Suppose one modifies one process. What are the consequences?

- One must redo the elimination for the modified process.
- One must solve again the global scheduling problem.
- One must redo backpropagation for all processes. This is a polynomial algorithm and there may be shortcuts.

### **Toward a Library Format**

What is the content of a process object?

- The process statements, with their domains.
- The upper and lower bounds for the local schedules.
- The input/output constraints.

What happens for IP's, where the local schedules are fixed at implementation time? Under which conditions is the backpropagation phase stable (i.e., modifies only constant terms)?

# The Multidimensional Case, I

- ▶ Let us consider the scheduling problem, before any elimination. It may not be feasible, for two reasons:
  - There is a deadlock in the system.
  - There is no affine schedule for complexity reasons.
- One can resort to the same trick as above: replace the unit delays by  $\epsilon$ . After all eliminations, one get a system of constraints on the  $\epsilon$ . There are three cases:
  - The all-ones solution is feasible: the system has an affine schedule.
  - The only feasible point is all zeroes: the system probably has a deadlock.
  - One can select a feasible point where some  $\epsilon$  are non-zero (some dependences are satisfied). One must proceeds to compute the next component of the schedule, ignoring the satisfied dependences.
- How does this interfere with modularity?
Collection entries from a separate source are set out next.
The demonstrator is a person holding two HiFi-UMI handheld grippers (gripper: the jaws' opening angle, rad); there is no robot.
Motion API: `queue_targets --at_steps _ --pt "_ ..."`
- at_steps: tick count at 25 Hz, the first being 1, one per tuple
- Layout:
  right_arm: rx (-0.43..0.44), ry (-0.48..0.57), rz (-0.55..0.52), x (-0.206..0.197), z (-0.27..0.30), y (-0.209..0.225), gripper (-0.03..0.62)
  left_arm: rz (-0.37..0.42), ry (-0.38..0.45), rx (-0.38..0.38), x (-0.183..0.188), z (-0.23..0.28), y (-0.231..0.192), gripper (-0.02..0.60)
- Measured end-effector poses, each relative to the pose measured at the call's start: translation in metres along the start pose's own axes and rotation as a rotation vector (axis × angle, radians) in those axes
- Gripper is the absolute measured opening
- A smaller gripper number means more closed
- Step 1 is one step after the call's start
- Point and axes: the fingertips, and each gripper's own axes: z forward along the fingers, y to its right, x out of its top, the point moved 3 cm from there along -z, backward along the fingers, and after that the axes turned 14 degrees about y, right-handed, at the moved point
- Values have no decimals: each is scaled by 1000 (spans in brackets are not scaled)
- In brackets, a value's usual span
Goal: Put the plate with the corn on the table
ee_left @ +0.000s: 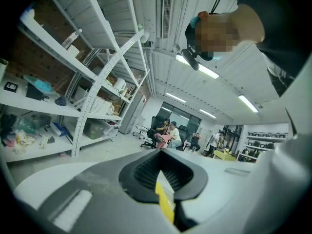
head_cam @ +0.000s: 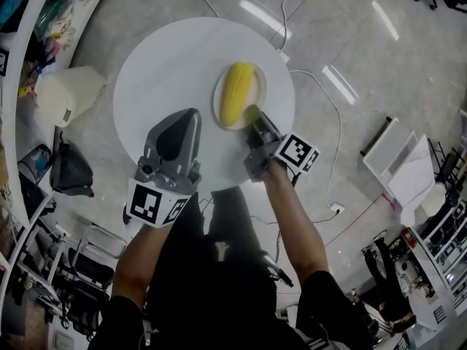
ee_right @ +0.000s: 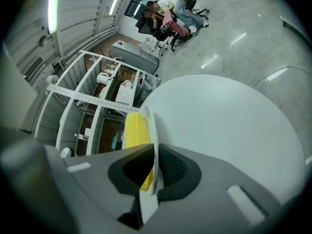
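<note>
A yellow corn cob (head_cam: 237,92) lies on a small white plate (head_cam: 257,79) over the right part of the round white table (head_cam: 168,64). My right gripper (head_cam: 254,114) is shut on the plate's near rim. In the right gripper view the plate (ee_right: 154,130) runs edge-on between the pads of that gripper (ee_right: 155,167), the corn (ee_right: 134,130) on its left side and the table (ee_right: 229,126) close behind it. Whether the plate touches the table I cannot tell. My left gripper (head_cam: 191,115) hovers over the table's near left, shut and holding nothing; the left gripper (ee_left: 163,177) points up at the room.
On the floor left of the table stand a white bin (head_cam: 67,93) and a black bag (head_cam: 71,170). Shelving (head_cam: 22,20) curves along the left. A white cable (head_cam: 332,115) trails right of the table, and a white stand (head_cam: 398,159) is further right. People (ee_left: 165,133) sit far off.
</note>
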Motion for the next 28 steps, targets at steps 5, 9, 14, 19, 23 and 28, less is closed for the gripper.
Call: queue_targets --at_steps 5,9,14,19,23,28 --pt "-13 12 -41 4 1 -1 47 -5 -4 3 -2 -1 -1 0" --pt "-60 13 -46 2 -2 2 57 -8 -5 3 -4 -2 1 0" --pt "-48 5 -173 2 -2 -4 61 -10 -7 0 -4 -5 2 0" --pt "-72 -3 -239 1 0 -5 67 -13 -7 5 -4 -6 -3 0" --pt "-91 -13 -278 1 -4 -3 78 -16 -7 7 -4 -8 -2 0" --pt "-108 -29 -327 3 -7 -1 92 -16 -7 9 -4 -10 -4 0"
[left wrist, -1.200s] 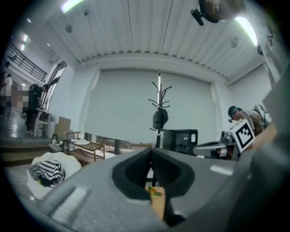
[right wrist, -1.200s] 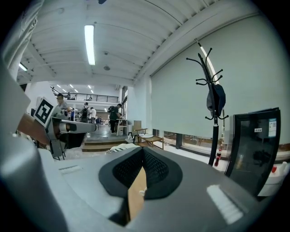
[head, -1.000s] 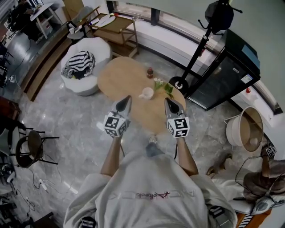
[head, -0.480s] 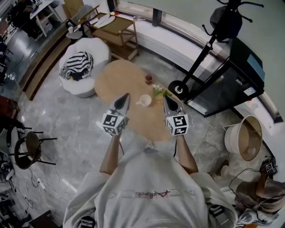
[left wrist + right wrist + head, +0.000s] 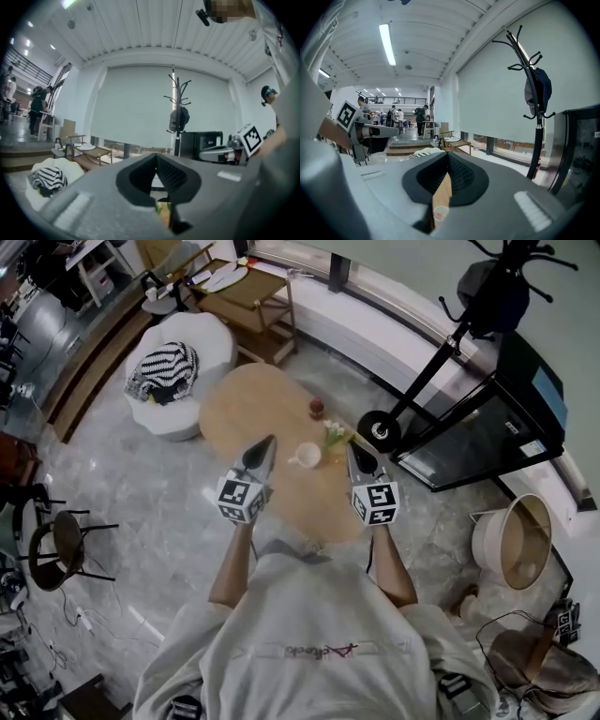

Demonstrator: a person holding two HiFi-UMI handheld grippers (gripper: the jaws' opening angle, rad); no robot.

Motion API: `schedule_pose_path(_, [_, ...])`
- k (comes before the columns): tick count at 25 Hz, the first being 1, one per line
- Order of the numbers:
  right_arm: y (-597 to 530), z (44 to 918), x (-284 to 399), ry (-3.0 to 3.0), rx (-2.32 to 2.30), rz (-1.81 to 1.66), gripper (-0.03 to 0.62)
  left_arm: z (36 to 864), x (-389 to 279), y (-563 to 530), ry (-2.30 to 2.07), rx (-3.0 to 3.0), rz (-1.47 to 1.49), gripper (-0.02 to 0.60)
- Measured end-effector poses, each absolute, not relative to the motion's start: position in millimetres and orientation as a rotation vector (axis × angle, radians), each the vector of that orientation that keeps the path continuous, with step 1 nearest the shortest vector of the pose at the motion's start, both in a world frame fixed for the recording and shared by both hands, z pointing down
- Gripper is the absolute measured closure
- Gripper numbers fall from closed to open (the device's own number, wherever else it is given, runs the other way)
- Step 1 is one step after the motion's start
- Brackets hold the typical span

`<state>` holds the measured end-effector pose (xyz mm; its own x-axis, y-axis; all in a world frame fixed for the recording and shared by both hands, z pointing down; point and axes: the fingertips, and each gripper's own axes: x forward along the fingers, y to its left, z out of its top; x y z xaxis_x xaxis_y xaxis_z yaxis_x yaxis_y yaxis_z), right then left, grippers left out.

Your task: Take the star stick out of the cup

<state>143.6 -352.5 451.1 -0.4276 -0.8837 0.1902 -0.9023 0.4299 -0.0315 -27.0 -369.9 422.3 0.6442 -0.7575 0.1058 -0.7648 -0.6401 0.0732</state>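
Observation:
A white cup (image 5: 307,455) stands on the oval wooden table (image 5: 246,404). A pale green and white cluster (image 5: 335,433) stands just right of it; I cannot make out the star stick. My left gripper (image 5: 267,443) is shut, left of the cup and apart from it. On the cup's right, my right gripper (image 5: 353,453) is shut and holds nothing. In the right gripper view the cup (image 5: 440,213) shows low in the slit below the shut right gripper (image 5: 447,155). The left gripper (image 5: 157,157) has its tips together in its own view.
A small red object (image 5: 317,408) sits farther back on the table. A white pouf with a striped cloth (image 5: 173,371) is at the left. A black coat stand (image 5: 379,430) and a dark cabinet (image 5: 487,423) stand right of the table. A wooden chair (image 5: 248,296) is beyond.
Both grippers have moved forward over the table, and the cup now lies nearly between their tips. Both stay shut.

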Motion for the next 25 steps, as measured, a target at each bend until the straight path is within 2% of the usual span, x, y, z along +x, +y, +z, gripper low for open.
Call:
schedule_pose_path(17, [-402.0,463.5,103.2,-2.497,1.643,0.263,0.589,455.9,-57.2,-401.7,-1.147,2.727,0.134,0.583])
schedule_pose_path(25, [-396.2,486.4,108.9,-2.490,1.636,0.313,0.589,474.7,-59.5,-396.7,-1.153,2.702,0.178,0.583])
#### The Multidimensional Case, II

- ullet Modularity is preserved if all the  $\epsilon$  associated to communication edges are 1. Multidimensional scheduling occurs only inside processes.
- One can prove that this is always possible if the communication graph is a DAG.
- But there are counterexamples in the general case.
- What can one do?
  - Forbid cycles in the communication graph, i.e. fuse strongly connected components in the CG, perhaps changing the semantics!
  - Waive modularity.

# **Conclusion: A Roadmap**

- An implementation is under way.
- Quantify the compilation speed-up due to scalability.
- Explore the advantages of modularity: speed-up, reuse, process libraries.
- Investigate the problems of modular multidimensional schedules.
- Is there a way, when solving the global scheduling problem, to bound the size of the channel arrays?
- Is there a way of taking into account ressource constraints when solving the local scheduling problem?
- Code generation for processors (VLIW, SuperScalar, EPIC, DSP) is well understood (Chamsky, Quilleré, Bastoul) but is not modular. Is there a hope for a modular Cloog?
- Code generation for special purpose hardware (FPGA, ASIC).